## ACTION ITEM
Give back exactly the stretch of data below from the line holding "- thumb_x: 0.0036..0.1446" through the line holding "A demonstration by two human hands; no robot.", both ends included, and leave the remaining lines out.

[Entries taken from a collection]
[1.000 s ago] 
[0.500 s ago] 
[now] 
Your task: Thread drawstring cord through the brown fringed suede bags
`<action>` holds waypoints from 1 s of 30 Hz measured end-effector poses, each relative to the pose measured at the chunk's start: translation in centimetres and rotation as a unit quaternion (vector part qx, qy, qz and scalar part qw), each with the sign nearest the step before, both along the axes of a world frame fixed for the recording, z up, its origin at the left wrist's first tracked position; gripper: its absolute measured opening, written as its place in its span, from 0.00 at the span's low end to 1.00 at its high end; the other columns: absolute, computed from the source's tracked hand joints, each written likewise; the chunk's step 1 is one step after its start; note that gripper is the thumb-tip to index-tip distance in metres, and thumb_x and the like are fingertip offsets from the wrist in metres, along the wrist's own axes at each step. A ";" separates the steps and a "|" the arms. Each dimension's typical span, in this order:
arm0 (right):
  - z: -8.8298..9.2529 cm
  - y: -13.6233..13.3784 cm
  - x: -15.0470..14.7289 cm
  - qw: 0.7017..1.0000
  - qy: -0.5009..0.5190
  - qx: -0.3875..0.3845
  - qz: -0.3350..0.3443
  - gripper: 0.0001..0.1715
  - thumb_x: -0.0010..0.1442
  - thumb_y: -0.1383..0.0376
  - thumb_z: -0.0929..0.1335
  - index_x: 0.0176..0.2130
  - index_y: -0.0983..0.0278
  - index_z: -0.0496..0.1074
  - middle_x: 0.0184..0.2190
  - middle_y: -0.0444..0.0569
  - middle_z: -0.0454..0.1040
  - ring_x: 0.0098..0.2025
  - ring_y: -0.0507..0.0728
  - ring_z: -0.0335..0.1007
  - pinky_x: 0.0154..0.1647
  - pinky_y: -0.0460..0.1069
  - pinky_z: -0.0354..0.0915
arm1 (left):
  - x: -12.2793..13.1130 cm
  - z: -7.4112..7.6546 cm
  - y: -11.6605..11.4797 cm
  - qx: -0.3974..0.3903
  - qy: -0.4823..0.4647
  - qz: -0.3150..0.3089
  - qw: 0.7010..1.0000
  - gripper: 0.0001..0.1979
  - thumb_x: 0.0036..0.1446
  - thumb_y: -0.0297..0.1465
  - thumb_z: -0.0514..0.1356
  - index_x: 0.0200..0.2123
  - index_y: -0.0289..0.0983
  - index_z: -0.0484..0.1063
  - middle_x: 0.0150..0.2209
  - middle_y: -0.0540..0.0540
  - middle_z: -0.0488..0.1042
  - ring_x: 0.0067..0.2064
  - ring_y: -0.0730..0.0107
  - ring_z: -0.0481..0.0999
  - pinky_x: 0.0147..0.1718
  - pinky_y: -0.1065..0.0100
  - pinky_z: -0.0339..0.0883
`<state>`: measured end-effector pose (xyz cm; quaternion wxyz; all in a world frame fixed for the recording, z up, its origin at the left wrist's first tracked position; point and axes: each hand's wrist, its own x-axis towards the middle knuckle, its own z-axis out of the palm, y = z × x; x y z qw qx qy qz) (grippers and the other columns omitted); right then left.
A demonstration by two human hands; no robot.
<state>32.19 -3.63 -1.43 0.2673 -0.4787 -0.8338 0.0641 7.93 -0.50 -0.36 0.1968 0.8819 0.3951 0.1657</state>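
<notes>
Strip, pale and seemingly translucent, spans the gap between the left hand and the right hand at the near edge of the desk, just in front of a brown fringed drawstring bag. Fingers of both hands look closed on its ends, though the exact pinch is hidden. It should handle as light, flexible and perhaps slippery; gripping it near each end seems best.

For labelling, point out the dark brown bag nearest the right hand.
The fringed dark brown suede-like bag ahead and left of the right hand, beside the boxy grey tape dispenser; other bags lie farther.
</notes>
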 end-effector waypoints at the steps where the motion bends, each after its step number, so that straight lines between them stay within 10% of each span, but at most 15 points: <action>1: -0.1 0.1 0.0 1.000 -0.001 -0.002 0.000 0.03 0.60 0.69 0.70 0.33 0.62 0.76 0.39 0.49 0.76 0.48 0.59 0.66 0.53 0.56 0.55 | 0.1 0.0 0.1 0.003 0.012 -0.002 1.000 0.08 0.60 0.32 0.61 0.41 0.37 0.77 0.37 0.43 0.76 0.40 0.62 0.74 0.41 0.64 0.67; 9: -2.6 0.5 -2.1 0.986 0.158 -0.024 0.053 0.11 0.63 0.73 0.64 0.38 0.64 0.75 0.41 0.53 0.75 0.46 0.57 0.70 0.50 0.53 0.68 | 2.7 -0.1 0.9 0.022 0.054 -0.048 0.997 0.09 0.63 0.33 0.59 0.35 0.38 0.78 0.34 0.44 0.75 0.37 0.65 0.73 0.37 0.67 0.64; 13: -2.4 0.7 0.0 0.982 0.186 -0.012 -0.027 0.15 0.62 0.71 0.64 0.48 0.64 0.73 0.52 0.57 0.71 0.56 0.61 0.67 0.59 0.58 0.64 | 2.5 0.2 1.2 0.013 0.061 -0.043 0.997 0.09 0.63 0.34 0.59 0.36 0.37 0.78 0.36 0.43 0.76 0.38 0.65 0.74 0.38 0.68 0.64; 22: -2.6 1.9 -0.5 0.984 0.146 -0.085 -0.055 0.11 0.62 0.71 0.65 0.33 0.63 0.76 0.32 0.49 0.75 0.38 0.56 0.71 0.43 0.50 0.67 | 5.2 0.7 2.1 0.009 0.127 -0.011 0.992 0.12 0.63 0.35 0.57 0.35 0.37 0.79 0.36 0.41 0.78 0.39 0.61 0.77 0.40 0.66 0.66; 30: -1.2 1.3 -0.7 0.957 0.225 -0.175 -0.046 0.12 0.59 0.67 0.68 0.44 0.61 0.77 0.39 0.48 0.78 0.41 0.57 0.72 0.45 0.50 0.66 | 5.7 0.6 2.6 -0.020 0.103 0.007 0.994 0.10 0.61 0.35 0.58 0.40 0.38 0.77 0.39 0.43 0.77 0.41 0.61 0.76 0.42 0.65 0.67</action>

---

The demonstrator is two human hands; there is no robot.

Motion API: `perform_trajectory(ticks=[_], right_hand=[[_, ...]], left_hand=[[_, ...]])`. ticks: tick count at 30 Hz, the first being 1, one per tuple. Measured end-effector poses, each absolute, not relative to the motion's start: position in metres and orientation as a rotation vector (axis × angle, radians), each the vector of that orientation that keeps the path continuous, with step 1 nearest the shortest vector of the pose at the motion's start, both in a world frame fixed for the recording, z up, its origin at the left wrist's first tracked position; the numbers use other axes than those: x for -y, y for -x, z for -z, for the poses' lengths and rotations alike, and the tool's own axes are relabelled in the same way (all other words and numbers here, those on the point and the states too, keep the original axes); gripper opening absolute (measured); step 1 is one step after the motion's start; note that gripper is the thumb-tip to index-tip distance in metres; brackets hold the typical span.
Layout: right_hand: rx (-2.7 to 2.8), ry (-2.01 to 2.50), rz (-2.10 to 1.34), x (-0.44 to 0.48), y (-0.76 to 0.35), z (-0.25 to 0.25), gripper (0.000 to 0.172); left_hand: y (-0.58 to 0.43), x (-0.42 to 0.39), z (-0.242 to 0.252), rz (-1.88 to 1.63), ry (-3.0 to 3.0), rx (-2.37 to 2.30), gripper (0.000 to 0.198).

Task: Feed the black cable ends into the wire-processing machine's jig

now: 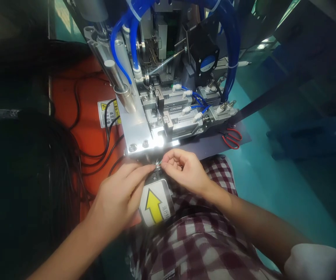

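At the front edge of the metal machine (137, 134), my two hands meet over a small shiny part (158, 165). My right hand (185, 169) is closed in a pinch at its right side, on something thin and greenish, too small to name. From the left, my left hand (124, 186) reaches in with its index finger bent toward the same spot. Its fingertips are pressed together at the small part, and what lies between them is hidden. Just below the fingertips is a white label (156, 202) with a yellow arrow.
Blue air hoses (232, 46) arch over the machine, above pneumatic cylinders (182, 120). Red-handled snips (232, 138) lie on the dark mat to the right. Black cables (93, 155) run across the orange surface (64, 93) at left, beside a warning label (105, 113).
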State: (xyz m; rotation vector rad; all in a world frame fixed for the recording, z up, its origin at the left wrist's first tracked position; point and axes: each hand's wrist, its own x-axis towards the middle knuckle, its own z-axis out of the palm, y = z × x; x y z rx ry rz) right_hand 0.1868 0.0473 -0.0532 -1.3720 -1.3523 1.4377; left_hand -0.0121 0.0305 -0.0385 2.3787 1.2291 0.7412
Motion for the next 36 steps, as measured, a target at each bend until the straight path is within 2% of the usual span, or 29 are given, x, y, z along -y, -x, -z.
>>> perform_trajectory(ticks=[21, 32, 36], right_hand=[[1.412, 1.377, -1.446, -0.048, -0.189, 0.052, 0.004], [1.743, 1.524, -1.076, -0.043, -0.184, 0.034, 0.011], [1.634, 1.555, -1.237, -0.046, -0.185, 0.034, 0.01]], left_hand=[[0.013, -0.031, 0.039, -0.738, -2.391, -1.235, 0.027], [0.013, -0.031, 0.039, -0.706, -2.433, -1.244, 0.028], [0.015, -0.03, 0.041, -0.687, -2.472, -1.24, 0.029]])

## RESPONSE TO THIS TASK
  - thumb_x: 0.0036..0.1446
  - thumb_y: -0.0297..0.1465
  - thumb_z: -0.0514..0.1356
  - index_x: 0.0200..0.2123
  - index_y: -0.0289..0.0983
  - index_z: -0.0484..0.1063
  - middle_x: 0.0150..0.2209
  - middle_y: -0.0540..0.0540
  - middle_z: -0.0488..0.1042
  - ring_x: 0.0067..0.2064
  - ring_y: -0.0730..0.0107
  - ring_z: -0.0481..0.0999
  - pinky_x: 0.0147..0.1718
  - pinky_y: -0.1065..0.0100
  - pinky_z: -0.0339..0.0883
`<state>`: measured end-effector pose (xyz cm; quaternion wxyz; all in a world frame fixed for the recording, z up, its origin at the left wrist's first tracked position; point and axes: each hand's wrist, its own x-axis towards the middle knuckle, its own z-axis out of the palm, y = z × x; x y z qw qx qy qz) (grippers and the other columns omitted); right then left.
A demonstration by two human hands; no robot.

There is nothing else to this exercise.